▶ ABOUT THIS TASK
Please, without any pictures, set down exactly the part of the listing below that opens with the line containing "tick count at" and closes with the line containing "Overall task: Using".

-------- PROVIDED RECORDS --------

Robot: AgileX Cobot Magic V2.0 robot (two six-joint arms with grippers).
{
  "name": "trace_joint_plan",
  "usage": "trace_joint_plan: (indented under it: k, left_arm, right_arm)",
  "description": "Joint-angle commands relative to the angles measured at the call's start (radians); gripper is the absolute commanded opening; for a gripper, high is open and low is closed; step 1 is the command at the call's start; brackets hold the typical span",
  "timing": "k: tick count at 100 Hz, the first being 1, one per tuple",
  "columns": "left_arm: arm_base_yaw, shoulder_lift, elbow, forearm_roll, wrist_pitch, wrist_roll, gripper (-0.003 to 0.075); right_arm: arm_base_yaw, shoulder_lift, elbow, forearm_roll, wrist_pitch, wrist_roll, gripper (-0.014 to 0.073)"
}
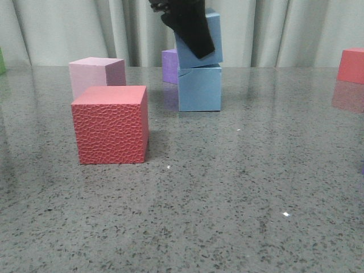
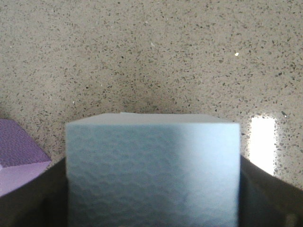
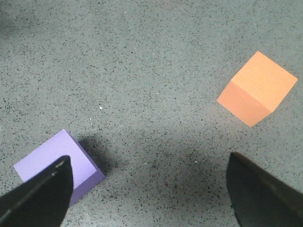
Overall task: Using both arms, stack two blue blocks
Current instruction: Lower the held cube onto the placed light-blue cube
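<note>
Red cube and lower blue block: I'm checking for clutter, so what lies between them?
Nothing: in the front view, only bare table separates the red cube from the lower blue block.

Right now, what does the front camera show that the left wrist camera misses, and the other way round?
Only the front view shows the lower blue block, the red cube, the pink cube and a second red cube at far right. Only the left wrist view shows the left gripper's fingers on both sides of the upper blue block. Both show that upper block, tilted in the front view, the purple cube and the table.
</note>
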Motion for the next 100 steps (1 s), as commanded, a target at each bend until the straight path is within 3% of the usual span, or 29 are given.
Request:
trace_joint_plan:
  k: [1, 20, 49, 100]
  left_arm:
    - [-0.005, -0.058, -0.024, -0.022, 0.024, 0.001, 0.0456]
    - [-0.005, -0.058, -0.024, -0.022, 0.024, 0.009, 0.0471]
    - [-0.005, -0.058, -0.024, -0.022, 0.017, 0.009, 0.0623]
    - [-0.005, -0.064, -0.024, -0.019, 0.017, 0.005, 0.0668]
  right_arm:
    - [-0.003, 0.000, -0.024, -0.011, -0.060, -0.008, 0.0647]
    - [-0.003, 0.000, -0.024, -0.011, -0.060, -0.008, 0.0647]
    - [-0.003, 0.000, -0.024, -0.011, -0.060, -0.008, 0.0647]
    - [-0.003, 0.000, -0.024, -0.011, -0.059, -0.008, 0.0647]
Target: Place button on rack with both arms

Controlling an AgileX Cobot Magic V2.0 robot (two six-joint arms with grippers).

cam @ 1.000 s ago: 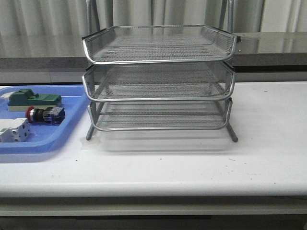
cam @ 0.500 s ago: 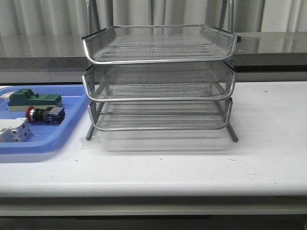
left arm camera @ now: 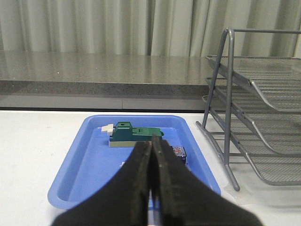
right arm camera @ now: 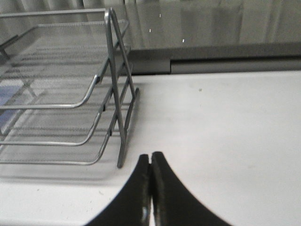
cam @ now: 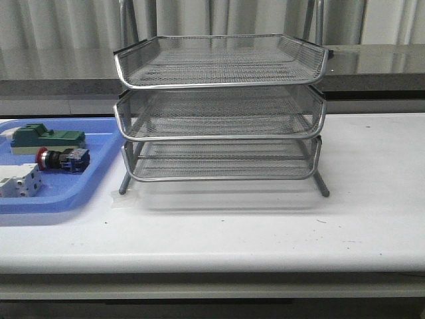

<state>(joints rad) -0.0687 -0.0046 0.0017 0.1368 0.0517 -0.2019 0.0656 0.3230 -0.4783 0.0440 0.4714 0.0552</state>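
A white table [cam: 265, 232] carries the silver three-tier rack [cam: 219, 109] and, just left of it, a blue tray [cam: 80, 193] where the red-capped button [cam: 62, 159] lies, while the left end effector [left arm camera: 151, 188] and right end effector [right arm camera: 150, 188] are both closed and empty.

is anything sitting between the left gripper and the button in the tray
Nothing visible blocks it. In the left wrist view the shut left gripper hangs above the blue tray, the button partly hidden just behind its fingertips; the green block lies farther back.
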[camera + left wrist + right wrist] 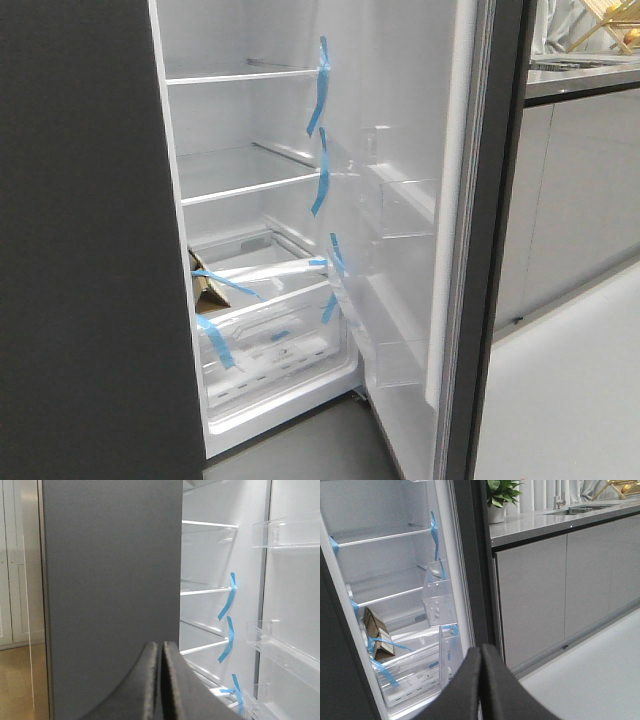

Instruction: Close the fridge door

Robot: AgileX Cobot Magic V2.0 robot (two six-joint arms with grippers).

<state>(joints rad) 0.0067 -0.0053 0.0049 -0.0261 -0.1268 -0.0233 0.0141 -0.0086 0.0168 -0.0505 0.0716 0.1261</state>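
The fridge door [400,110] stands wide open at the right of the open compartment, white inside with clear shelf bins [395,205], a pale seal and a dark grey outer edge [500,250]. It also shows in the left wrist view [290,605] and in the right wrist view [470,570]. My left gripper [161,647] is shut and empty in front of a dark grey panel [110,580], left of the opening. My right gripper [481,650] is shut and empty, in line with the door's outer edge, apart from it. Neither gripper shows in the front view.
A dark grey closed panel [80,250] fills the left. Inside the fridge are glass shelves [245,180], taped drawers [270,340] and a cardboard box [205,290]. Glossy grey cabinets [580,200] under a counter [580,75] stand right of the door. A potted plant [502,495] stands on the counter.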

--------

▶ WRITTEN ANSWER
  "timing": "k: tick count at 100 Hz, the first being 1, one per tuple",
  "columns": "left_arm: arm_base_yaw, shoulder_lift, elbow, forearm_roll, wrist_pitch, wrist_roll, gripper (-0.003 to 0.075); right_arm: arm_base_yaw, shoulder_lift, elbow, forearm_roll, wrist_pitch, wrist_roll, gripper (-0.014 to 0.073)"
}
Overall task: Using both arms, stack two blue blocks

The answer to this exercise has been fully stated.